Sarah Hughes, right, and her mother, Fiona, have endured 24 years of Sarah's struggle with systemic juvenile idiopathic arthritis, a debilitating autoimmune disease. But a new treatment has given her another chance at life. Click through our gallery to learn more about Sarah's journey.
Fiona's twin, Sarah Jane (left), was only 8 when she was told that she would die prematurely from juvenile arthritis, but her symptoms didn't take a turn for the worse until she was 20. Growing up, Fiona shared a bedroom with Sarah Jane and was scared to sleep at night because her twin suffered from seizures. Instead, she would stay awake and keep watch.
This was the last birthday together for the twins before Sarah Jane died. Also pictured are Sarah (right, with Fiona) and Sarah Jane's daughter, Allison (left).

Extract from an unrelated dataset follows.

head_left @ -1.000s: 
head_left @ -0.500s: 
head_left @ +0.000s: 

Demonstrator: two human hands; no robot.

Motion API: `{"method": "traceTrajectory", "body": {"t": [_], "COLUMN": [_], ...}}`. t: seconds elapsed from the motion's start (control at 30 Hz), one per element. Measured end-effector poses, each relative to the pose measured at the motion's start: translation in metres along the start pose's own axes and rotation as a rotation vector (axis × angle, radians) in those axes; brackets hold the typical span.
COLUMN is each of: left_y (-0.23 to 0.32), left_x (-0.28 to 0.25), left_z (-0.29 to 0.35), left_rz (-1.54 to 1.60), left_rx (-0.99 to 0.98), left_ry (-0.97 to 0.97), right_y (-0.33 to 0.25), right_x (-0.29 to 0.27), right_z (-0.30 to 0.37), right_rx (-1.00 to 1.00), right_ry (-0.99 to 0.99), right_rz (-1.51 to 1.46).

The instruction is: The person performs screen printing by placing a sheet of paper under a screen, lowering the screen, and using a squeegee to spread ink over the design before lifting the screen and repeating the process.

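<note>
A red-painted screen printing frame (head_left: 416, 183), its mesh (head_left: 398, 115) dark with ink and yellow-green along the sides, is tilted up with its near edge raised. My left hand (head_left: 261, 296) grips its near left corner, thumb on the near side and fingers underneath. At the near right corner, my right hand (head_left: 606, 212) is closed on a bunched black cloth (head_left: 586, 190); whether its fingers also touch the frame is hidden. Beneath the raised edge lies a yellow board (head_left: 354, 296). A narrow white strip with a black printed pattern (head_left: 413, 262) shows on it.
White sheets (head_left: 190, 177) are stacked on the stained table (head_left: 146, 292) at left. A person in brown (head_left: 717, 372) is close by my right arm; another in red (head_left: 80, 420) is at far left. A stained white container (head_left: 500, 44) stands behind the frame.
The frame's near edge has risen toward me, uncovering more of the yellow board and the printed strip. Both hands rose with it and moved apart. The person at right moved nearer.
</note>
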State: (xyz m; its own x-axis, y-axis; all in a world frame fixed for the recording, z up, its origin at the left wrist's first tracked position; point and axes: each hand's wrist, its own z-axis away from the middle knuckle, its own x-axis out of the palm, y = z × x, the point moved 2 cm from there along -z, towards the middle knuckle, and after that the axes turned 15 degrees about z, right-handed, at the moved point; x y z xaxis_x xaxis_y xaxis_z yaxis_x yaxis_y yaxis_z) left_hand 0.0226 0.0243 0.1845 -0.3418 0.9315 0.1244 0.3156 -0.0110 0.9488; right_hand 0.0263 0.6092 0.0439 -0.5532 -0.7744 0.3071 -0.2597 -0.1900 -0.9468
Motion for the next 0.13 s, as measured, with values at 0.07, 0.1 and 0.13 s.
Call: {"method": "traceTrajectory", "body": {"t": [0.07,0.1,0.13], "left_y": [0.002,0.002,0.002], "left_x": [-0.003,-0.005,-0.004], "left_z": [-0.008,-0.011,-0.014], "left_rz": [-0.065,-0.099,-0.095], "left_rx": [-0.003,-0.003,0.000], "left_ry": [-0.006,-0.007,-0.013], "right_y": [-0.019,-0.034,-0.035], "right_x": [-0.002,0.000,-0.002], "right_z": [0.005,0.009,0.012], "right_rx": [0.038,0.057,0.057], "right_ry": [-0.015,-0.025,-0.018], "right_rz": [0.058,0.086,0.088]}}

Sarah was diagnosed with juvenile arthritis in 1992, when she was 11 months old. In this photo, Sarah was finally learning to walk braces.
Sarah's vertebrae at the base of the skull were attacked by her arthritis at an early age. At 7, she wore a neck brace for support.
Sarah struggled to make friends because other students teased her about her medical issues. She would come home and read stories to her pony, Georgie Porgy, because he never made her feel different or judged.
Sarah has spent much of her life in hospitals, receiving chemotherapy and treatments to help her condition. She credits her doctors with keeping her alive into her 20s.
Sarah and her friend Tucker Beau, who also has juvenile arthritis, received stem cell treatments together in hopes of curing their disease. They wear Batman shirts to support each other.
Eleven months after her first stem cell treatment, Sarah jumped for joy on the beach in Cancun. Her wish was to see a beautiful beach before dying; now, she visits to celebrate the success of her treatment.
Both Sarah and Tucker Beau have continued to improve after stem cell therapy, and they remain close friends.